Opinião - O retrocesso e a barbárie


14/02/2014 09:58 | Marco Aurélio*

Compartilhar:


O que distingue o homem de um bicho? Essa é fácil, podem dizer: a capacidade de pensar, por isso o homem é chamado de animal racional. Com essa capacidade é que o homem chegou a descobertas que ajudaram em sua evolução: a roda, manipulação do fogo, geração de energia elétrica etc. Mesmo com tantos avanços ainda nos surpreendemos com retrocessos e casos de barbárie que nos distanciam de uma verdadeira civilização.

Como não classificar dessa forma a onda de justiçamento, a chamada "justiça com as próprias mãos", protagonizada por grupos que acreditam ser um poder paralelo, impondo suas próprias leis?

Diversos casos têm chamado a atenção sobre essa polícia do B, mas um em especial chocou pelo flagrante desrespeito aos direitos humanos. No Rio de Janeiro, um jovem, supostamente infrator, foi espancado, torturado, tendo uma parte da orelha cortada e, detalhe ainda mais estarrecedor, foi preso pelo pescoço com uma trava de bicicleta, completamente nu, em um poste. Ao ver aquele adolescente negro amarrado e exposto como foi, impossível não se lembrar de um pelourinho e do vergonhoso passado de escravidão.

E quanto temos informações sobre o caso mais assustados ficamos com a brutalidade e a irracionalidade sem limites. A artista plástica que se compadeceu do rapaz e chamou o Corpo de Bombeiros para libertá-lo está sendo ameaçada de morte pela internet. Uma total inversão de valores: ter compaixão pelo próximo passou a ser motivo de ódio e a virar alvo de bandidos que se dizem justiceiros.

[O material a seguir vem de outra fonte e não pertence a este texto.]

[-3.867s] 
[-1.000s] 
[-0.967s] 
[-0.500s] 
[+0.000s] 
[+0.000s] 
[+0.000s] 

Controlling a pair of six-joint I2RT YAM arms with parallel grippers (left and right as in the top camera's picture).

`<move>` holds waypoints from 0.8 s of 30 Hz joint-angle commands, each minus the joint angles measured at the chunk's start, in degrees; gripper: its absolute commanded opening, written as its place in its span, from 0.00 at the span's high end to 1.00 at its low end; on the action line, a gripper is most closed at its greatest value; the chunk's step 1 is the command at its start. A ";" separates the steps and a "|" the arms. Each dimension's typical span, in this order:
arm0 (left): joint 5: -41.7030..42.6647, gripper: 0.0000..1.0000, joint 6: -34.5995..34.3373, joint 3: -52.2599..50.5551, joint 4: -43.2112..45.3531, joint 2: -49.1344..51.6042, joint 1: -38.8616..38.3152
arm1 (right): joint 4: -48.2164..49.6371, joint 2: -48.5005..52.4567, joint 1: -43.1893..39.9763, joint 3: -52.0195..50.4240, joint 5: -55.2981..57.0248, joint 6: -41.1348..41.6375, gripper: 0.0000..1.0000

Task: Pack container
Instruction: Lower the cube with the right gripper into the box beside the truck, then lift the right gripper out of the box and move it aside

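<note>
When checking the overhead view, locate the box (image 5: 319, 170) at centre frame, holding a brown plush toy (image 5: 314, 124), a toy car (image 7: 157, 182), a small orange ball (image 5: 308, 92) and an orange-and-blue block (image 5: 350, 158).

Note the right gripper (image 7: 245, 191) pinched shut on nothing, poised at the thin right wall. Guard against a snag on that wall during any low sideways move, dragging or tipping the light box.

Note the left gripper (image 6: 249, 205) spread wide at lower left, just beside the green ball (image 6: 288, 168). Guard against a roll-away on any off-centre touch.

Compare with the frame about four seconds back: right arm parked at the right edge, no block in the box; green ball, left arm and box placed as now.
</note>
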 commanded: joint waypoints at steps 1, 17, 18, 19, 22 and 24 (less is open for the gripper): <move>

Em entrevista ao Fantástico, da TV Globo, a artista comentou que não quis saber se se tratava de infrator ou não, ela disse que viu "um menino preso a um poste como se fosse um pau de arara", situação degradante que despertou sua solidariedade.

Na mesma reportagem, um dos integrantes do grupo de justiceiros, sem mostrar o rosto, explicou como é a ação: "A gente sai em ronda, dá uma lição de moral, impõe respeito pra cima deles (suspeitos) e depois libera, como se nós fôssemos os policiais do bairro. Já aconteceu de gente ficar machucada, sangrando, um com braço quebrado e outro desmaiado".

Ao ser questionado pela repórter se em casa os pais sabem o que faz, respondeu que não, mas foi peremptório ao dizer que se soubessem o apoiariam, pelos comentários que ele ouve em casa. O "justiceiro" afirmou ainda não se arrepender de seu ato: "Depois que a gente faz isso se sente em paz, como se tivesse com o dever cumprido".

A fala fria e sem qualquer traço de arrependimento pode chocar quem defende princípios humanitários, mas infelizmente encontra eco em setores conservadores. Com estupor, vimos a âncora de telejornal do SBT dizer, em horário nobre, que "prender um "marginalzinho" é até compreensível", devido à ausência do Estado. Uma flagrante incitação ao ódio e à violência, além de total desrespeito sobre o que diz o Estatuto da Criança e do Adolescente. Algo temerário a ser dito em qualquer lugar, mas em se tratando de uma emissora de televisão que é uma concessão pública, a gravidade é ainda maior.

Não lutamos tanto para ter um Estado Democrático de Direito para depois desrespeitar as normas vigentes dessa forma. Se a segurança pública ou a Justiça não condizem com o que a sociedade aspira, temos que lutar nos âmbitos legais para melhorá-las.

Não se trata de defender bandido ou de concordar com a violência, mas de buscar uma sociedade melhor pelos meios pacíficos, respeitando o ser humano. Assim, reitero o que disse Gandhi, que defendia a revolução pela paz: "Olho por olho e todos ficaremos cegos".

*Marco Aurélio é deputado estadual pelo PT.